▸ Task requirements
Transcribe all the data, leaving each word as it is.

▸ Source data
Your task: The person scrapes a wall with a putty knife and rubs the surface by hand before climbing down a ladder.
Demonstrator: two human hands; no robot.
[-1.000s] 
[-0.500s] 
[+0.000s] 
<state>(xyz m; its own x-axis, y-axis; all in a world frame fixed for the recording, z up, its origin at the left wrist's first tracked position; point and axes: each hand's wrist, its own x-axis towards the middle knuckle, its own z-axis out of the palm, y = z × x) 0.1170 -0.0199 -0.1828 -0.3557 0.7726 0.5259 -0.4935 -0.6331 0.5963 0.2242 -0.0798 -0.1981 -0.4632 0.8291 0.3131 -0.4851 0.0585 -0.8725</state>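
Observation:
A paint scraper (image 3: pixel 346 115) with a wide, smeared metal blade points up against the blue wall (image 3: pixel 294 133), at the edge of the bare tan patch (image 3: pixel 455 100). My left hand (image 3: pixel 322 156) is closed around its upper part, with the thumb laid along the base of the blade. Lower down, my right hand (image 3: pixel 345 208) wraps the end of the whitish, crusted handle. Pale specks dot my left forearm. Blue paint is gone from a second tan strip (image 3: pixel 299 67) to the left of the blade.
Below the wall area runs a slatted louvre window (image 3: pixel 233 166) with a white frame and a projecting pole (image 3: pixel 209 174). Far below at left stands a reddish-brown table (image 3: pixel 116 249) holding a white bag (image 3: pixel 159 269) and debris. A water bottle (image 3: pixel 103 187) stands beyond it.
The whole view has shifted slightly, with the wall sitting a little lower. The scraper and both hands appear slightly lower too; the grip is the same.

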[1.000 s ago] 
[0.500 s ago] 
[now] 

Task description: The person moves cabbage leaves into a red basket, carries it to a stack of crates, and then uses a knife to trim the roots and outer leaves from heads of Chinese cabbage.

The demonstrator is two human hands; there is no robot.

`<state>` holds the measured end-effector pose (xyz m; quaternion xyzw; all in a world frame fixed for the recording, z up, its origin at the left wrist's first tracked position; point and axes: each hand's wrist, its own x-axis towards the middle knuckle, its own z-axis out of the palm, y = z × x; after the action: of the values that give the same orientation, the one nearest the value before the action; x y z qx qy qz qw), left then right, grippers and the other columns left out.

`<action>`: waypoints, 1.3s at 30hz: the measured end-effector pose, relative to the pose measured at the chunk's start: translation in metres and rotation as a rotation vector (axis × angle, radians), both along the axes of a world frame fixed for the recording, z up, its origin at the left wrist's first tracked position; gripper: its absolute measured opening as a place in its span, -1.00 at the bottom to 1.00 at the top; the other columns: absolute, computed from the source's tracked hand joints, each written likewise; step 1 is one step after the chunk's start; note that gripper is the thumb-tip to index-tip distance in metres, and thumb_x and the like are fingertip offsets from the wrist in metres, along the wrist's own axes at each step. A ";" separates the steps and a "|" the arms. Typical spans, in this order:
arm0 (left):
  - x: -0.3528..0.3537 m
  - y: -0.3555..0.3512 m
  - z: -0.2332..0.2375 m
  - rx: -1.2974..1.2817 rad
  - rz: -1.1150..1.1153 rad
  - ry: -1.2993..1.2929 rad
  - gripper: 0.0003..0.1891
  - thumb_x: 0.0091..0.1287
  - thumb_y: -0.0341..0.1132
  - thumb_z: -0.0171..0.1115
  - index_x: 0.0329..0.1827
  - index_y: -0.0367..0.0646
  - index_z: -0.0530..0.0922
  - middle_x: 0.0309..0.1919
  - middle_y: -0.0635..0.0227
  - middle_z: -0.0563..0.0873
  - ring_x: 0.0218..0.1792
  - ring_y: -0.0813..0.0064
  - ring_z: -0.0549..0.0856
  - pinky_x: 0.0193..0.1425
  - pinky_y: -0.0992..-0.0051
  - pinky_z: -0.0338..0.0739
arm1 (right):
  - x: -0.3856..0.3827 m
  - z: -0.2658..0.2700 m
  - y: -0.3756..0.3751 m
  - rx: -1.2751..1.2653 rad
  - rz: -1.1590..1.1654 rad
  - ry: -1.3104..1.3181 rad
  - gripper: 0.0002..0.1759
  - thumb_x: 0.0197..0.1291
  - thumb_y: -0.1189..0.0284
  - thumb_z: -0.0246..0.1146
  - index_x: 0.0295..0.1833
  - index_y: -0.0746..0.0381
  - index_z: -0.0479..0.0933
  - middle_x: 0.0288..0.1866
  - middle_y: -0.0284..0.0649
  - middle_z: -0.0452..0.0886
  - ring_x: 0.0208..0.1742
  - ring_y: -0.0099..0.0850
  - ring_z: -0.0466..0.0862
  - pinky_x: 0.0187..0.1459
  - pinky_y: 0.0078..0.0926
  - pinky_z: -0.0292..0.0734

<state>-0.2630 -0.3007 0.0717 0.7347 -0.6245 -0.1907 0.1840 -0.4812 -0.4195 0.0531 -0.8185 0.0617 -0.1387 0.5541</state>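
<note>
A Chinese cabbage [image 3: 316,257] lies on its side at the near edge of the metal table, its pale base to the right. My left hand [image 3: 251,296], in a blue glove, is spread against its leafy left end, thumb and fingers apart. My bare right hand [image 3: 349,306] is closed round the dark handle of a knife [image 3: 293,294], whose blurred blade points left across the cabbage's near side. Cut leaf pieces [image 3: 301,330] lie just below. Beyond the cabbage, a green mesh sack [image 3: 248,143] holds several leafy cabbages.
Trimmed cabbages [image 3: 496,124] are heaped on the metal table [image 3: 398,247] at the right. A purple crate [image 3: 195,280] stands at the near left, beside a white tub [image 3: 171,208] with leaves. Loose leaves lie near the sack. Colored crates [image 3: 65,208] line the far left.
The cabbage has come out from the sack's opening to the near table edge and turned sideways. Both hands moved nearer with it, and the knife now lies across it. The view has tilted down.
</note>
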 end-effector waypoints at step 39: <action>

▸ Response for this exercise
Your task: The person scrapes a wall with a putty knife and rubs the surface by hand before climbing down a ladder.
Demonstrator: two human hands; no robot.
[-1.000s] 
[-0.500s] 
[+0.000s] 
<state>(xyz m; its own x-axis, y-axis; all in a world frame fixed for the recording, z up, its origin at the left wrist's first tracked position; point and axes: each hand's wrist, its own x-axis towards the middle knuckle, its own z-axis out of the palm, y = z × x) 0.1170 -0.0199 -0.1828 -0.3557 0.7726 0.5259 -0.4935 -0.6331 0.5963 0.2242 -0.0798 -0.1981 -0.4632 0.8291 0.3131 -0.4851 0.0585 -0.8725</state>
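Observation:
A paint scraper (image 3: pixel 346 115) with a wide, smeared metal blade points up against the blue wall (image 3: pixel 294 133), at the edge of the bare tan patch (image 3: pixel 455 100). My left hand (image 3: pixel 322 156) is closed around its upper part, with the thumb laid along the base of the blade. Lower down, my right hand (image 3: pixel 345 208) wraps the end of the whitish, crusted handle. Pale specks dot my left forearm. Blue paint is gone from a second tan strip (image 3: pixel 299 67) to the left of the blade.
Below the wall area runs a slatted louvre window (image 3: pixel 233 166) with a white frame and a projecting pole (image 3: pixel 209 174). Far below at left stands a reddish-brown table (image 3: pixel 116 249) holding a white bag (image 3: pixel 159 269) and debris. A water bottle (image 3: pixel 103 187) stands beyond it.
The whole view has shifted slightly, with the wall sitting a little lower. The scraper and both hands appear slightly lower too; the grip is the same.
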
[1.000 s ago] 
[0.500 s ago] 
[now] 

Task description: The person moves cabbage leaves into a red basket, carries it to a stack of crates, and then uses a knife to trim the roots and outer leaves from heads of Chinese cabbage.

The demonstrator is two human hands; there is no robot.

`<state>` holds the measured end-effector pose (xyz m; quaternion xyzw; all in a world frame fixed for the recording, z up, its origin at the left wrist's first tracked position; point and axes: each hand's wrist, its own x-axis towards the middle knuckle, its own z-axis out of the palm, y = z × x; after the action: of the values that give the same orientation, the one nearest the value before the action; x y z qx qy qz qw), left then right, grippers and the other columns left out.

`<action>`: waypoints, 1.3s at 30hz: the measured end-effector pose, relative to the pose measured at the chunk's start: translation in metres and rotation as a rotation vector (axis × angle, radians), both along the axes of a world frame fixed for the recording, z up, its origin at the left wrist's first tracked position; gripper: its absolute measured opening as a place in its span, -1.00 at the bottom to 1.00 at the top; the other columns: absolute, computed from the source's tracked hand joints, each written likewise; step 1 is one step after the chunk's start; note that gripper is the thumb-tip to index-tip distance in metres, and thumb_x and the like are fingertip offsets from the wrist in metres, along the wrist's own axes at each step. A ";" separates the steps and a "|" the arms. Typical spans, in this order:
arm0 (left):
  - x: -0.3528..0.3537 m
  - y: -0.3555..0.3512 m
  - z: -0.2332..0.2375 m
  - rx: -1.2974..1.2817 rad
  - rz: -1.1150..1.1153 rad
  - ry: -1.2993..1.2929 rad
  - gripper: 0.0003..0.1891
  - thumb_x: 0.0091..0.1287
  - thumb_y: -0.0341..0.1132
  - thumb_z: -0.0171..0.1115
  - index_x: 0.0329..0.1827
  - index_y: -0.0367..0.0646
  - index_z: -0.0530..0.0922
  - middle_x: 0.0309..0.1919
  - middle_y: -0.0635..0.0227
  - middle_z: -0.0563..0.0873
  - ring_x: 0.0218..0.1792
  - ring_y: -0.0813..0.0064
  - ring_z: -0.0549..0.0856
  - pinky_x: 0.0193..0.1425
  - pinky_y: -0.0992..-0.0051
  - pinky_z: -0.0338..0.0739
arm1 (right):
  - x: -0.3856..0.3827 m
  - z: -0.2658..0.2700 m
  - y: -0.3756..0.3751 m
  - rx: -1.2751..1.2653 rad
  - rz: -1.1590..1.1654 rad
  - ry: -1.3104..1.3181 rad
  - gripper: 0.0002..0.1759
  - thumb_x: 0.0197..0.1291
  - thumb_y: -0.1189..0.0284
  - thumb_z: -0.0246..0.1146
  - index_x: 0.0295..0.1833
  - index_y: -0.0746..0.0381
  - index_z: -0.0479..0.0933
  - middle_x: 0.0288..0.1866
  - middle_y: -0.0284..0.0649
  - middle_z: -0.0452..0.0886
  - ring_x: 0.0208..0.1742
  - ring_y: -0.0099..0.0850
  - ring_z: -0.0466..0.0862
  - pinky_x: 0.0187..0.1459
  - pinky_y: 0.0078..0.0926
  - pinky_z: -0.0292..0.0734

<state>-0.2630 -0.3007 0.0717 0.7347 -0.6245 -0.1907 0.1840 -0.4812 -0.4195 0.0531 -0.8185 0.0617 -0.1387 0.5541</state>
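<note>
A Chinese cabbage [image 3: 316,257] lies on its side at the near edge of the metal table, its pale base to the right. My left hand [image 3: 251,296], in a blue glove, is spread against its leafy left end, thumb and fingers apart. My bare right hand [image 3: 349,306] is closed round the dark handle of a knife [image 3: 293,294], whose blurred blade points left across the cabbage's near side. Cut leaf pieces [image 3: 301,330] lie just below. Beyond the cabbage, a green mesh sack [image 3: 248,143] holds several leafy cabbages.
Trimmed cabbages [image 3: 496,124] are heaped on the metal table [image 3: 398,247] at the right. A purple crate [image 3: 195,280] stands at the near left, beside a white tub [image 3: 171,208] with leaves. Loose leaves lie near the sack. Colored crates [image 3: 65,208] line the far left.
The cabbage has come out from the sack's opening to the near table edge and turned sideways. Both hands moved nearer with it, and the knife now lies across it. The view has tilted down.
</note>
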 end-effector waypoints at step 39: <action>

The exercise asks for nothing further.